El Arzobispado de Toledo ha confirmado este martes, según lo informado por el diario El País, que otorga «una asignación mínima» a un sacerdote condenado por la violación de una menor en Talavera de la Reina. La institución justifica esta decisión con el argumento de que su objetivo es «reparar a la víctima».
Declaraciones del ecónomo diocesano
Anastasio Gómez, ecónomo diocesano del Arzobispado de Toledo, destacó que «lo fundamental» es que la víctima reciba la indemnización determinada por los tribunales, así como que el sacerdote asuma las costas judiciales que establece la sentencia del Tribunal Supremo.
Explicaciones en la rueda de prensa
Gómez realizó estas declaraciones durante una rueda de prensa ofrecida por el arzobispo Francisco Cerro Chaves, a quien le solicitó que respondiera a las inquietudes planteadas por los medios sobre este tema. «Este sacerdote no tiene una nómina, sino que tiene una asignación mínima, una asignación básica que sirve, entre otras cosas, para pagar la indemnización que consideramos fundamental para la reparación de la víctima», explicó.
Compromiso del Arzobispado con la víctima
El ecónomo añadió que el Arzobispado ha actuado con la víctima en primer lugar, colaborando con la dirección jurídica del condenado y tratando de manejar estos procesos difíciles de la mejor manera posible. «A veces nos equivocamos», reconoció.

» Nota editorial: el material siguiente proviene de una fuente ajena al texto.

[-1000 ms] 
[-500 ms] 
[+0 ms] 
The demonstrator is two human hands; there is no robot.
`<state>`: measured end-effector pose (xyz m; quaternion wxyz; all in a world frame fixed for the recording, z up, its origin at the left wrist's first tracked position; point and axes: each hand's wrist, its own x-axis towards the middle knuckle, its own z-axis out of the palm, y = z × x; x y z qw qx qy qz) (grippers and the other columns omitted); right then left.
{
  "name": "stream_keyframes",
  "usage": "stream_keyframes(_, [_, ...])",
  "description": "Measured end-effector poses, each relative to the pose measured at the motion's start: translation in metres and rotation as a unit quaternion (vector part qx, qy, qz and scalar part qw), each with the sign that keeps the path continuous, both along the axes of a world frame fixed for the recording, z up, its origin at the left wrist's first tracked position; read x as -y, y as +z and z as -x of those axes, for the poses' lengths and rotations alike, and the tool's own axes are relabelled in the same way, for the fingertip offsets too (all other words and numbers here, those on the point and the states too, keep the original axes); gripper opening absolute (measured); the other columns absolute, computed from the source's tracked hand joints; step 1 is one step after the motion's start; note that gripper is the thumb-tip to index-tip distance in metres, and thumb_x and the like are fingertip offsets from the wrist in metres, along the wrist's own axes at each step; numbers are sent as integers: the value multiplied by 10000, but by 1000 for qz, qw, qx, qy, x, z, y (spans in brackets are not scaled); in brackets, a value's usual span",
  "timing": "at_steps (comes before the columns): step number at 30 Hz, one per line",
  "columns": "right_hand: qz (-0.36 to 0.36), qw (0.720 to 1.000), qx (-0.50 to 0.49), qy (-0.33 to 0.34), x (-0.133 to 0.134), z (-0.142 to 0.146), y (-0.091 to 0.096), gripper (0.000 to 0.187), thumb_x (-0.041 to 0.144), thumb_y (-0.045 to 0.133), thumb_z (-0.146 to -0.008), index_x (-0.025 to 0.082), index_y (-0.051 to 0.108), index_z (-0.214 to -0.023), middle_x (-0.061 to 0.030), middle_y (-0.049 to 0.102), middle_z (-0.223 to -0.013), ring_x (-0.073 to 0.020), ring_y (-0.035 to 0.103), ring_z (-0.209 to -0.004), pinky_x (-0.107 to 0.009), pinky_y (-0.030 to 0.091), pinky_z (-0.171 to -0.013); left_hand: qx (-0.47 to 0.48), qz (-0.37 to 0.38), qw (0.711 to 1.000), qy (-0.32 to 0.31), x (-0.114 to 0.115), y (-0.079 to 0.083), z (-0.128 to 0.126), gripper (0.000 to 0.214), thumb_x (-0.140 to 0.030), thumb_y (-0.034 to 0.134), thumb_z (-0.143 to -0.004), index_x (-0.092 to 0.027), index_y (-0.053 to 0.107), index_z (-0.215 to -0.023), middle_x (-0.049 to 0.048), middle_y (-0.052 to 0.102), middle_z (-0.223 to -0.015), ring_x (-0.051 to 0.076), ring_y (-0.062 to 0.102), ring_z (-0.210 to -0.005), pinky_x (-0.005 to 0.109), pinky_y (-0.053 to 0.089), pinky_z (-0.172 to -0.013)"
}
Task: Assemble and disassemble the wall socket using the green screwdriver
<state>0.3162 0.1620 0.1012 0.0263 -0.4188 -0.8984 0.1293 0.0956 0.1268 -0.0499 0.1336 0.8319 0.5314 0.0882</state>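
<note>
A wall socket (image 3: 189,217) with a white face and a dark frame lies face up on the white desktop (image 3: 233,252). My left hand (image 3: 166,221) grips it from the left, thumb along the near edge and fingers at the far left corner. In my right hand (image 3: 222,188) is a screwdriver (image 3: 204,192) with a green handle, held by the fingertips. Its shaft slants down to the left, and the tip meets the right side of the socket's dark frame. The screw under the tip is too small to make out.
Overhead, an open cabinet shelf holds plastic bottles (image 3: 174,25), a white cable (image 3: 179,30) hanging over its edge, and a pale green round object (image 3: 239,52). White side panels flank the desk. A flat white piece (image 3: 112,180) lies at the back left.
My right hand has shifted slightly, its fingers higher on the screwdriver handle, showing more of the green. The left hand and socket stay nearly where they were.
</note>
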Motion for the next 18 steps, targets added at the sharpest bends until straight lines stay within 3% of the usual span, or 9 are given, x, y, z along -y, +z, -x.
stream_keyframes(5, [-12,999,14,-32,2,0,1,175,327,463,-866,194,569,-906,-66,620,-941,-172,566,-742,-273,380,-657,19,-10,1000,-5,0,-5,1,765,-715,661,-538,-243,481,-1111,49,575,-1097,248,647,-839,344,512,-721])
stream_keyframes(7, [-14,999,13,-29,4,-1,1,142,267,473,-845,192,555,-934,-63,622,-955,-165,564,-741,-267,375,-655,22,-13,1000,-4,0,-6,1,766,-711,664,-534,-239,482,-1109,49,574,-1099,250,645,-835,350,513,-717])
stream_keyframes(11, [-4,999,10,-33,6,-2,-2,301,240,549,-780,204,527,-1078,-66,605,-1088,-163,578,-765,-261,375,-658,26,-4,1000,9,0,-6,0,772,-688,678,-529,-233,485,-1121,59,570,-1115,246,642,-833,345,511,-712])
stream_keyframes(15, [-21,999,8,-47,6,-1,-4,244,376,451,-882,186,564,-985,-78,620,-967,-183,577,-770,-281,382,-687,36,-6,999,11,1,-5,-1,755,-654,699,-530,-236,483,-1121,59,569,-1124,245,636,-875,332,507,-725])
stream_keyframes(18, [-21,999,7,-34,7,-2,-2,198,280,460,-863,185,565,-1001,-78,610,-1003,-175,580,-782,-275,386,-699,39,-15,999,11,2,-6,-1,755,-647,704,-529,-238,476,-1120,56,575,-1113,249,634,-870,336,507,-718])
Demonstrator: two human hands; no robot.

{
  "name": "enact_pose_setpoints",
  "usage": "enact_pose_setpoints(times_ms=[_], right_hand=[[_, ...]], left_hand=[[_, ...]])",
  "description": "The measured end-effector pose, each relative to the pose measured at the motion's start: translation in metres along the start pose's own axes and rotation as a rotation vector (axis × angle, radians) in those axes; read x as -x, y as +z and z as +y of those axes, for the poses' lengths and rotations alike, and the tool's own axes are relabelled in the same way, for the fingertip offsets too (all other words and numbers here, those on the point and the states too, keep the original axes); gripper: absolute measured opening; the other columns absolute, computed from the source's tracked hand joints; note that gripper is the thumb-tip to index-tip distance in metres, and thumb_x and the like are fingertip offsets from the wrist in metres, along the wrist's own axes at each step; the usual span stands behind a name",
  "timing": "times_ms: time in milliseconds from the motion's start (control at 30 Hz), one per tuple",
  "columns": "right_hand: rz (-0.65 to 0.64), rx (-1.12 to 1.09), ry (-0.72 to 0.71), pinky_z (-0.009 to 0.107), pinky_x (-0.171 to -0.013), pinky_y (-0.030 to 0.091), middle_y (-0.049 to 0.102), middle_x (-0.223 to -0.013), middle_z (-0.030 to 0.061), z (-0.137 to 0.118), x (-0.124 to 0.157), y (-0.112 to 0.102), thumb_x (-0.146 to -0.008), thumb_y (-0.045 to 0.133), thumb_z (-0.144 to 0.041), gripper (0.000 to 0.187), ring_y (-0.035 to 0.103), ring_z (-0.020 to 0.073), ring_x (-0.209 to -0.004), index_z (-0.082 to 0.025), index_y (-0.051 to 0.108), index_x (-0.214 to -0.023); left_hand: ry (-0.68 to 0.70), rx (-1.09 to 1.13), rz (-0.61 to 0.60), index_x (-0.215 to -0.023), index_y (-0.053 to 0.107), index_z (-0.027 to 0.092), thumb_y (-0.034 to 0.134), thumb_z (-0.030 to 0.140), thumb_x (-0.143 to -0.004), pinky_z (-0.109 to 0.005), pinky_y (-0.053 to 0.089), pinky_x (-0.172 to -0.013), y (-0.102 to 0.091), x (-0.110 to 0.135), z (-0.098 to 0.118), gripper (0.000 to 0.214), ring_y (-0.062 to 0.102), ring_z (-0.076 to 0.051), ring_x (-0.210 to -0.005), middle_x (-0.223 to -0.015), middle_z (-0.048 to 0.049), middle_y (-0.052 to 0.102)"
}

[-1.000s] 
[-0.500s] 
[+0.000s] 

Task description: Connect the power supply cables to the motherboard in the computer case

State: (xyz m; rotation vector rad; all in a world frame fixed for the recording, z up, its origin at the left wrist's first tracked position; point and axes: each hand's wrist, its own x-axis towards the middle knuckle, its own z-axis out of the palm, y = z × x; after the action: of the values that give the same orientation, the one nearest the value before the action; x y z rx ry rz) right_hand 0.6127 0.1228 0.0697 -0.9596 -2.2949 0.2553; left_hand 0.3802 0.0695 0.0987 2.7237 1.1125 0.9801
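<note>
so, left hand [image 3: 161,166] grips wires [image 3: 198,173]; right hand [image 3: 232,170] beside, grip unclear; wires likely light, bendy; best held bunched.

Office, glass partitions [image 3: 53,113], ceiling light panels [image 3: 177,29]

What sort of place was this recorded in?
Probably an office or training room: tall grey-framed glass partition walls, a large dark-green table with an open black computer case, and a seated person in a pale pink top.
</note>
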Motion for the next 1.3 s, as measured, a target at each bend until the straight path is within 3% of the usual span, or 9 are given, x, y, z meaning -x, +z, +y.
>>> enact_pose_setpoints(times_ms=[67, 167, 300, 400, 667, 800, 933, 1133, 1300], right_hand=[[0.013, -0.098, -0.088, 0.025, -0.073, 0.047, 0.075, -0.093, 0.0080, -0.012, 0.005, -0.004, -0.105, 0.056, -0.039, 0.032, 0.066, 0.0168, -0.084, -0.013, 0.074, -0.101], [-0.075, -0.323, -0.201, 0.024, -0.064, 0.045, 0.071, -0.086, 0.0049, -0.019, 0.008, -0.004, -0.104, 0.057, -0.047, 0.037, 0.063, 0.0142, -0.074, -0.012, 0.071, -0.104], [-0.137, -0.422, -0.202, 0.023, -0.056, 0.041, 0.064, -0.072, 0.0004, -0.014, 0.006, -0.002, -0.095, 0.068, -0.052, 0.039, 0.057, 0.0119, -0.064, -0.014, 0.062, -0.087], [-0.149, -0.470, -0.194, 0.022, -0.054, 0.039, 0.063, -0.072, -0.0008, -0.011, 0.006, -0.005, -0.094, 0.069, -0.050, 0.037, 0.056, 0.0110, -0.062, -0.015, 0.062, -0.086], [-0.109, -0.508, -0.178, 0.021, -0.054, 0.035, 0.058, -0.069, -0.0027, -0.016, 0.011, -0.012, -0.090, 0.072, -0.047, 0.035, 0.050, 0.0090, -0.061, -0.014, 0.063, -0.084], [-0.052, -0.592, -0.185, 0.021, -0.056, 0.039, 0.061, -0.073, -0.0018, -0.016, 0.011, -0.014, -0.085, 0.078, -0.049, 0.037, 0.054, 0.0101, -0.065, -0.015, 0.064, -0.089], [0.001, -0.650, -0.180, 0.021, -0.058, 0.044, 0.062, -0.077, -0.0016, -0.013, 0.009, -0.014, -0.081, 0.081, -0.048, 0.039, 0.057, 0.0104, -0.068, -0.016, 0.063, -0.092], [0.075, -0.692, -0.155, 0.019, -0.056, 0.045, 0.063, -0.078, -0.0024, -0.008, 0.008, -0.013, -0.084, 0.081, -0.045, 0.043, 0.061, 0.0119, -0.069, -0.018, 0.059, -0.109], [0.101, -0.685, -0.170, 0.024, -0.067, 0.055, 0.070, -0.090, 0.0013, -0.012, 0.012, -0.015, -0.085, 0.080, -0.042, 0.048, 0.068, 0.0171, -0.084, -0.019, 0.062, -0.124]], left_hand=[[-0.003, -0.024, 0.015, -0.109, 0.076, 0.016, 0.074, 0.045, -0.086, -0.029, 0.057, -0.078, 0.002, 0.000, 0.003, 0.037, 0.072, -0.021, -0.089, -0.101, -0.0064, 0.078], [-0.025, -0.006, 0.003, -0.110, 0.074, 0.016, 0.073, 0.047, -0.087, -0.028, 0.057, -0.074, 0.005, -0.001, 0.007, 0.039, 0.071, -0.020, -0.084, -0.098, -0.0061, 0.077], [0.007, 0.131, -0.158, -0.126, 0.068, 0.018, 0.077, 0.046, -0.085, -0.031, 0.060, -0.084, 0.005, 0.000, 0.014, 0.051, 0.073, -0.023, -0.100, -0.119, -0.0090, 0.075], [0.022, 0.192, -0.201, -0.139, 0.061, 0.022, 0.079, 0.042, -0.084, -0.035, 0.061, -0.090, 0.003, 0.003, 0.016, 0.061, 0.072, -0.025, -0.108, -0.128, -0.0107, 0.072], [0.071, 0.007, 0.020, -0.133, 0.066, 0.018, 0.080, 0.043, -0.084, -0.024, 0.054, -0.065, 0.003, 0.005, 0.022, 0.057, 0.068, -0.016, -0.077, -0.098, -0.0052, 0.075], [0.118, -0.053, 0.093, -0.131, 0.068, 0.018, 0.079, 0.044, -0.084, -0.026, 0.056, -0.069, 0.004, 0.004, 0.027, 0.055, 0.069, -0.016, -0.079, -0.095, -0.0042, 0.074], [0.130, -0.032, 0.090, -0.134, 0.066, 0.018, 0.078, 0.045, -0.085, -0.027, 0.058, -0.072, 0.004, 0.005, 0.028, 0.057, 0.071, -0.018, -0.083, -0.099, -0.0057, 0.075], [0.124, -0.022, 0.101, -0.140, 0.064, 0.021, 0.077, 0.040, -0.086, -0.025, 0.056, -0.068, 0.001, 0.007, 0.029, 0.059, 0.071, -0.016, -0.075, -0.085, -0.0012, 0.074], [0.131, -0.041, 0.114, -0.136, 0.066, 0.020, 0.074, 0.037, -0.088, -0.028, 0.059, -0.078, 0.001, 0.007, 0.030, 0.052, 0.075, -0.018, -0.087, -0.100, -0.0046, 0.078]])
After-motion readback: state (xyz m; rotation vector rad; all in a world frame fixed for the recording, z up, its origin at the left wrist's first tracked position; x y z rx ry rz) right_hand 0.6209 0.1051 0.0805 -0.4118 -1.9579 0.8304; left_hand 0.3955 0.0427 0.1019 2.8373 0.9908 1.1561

Clarificación del arzobispo
Antes de que Gómez brindara sus explicaciones, el arzobispo Francisco Cerro Chaves admitió que la institución que lidera «ayuda» al sacerdote condenado, aunque subrayó que esto «no significa que le estamos ayudando económicamente». Además, enfatizó que en el proceso judicial, la Iglesia consideró al sacerdote inocente, cumpliendo con la normativa correspondiente, y recordó que este lleva años en prisión.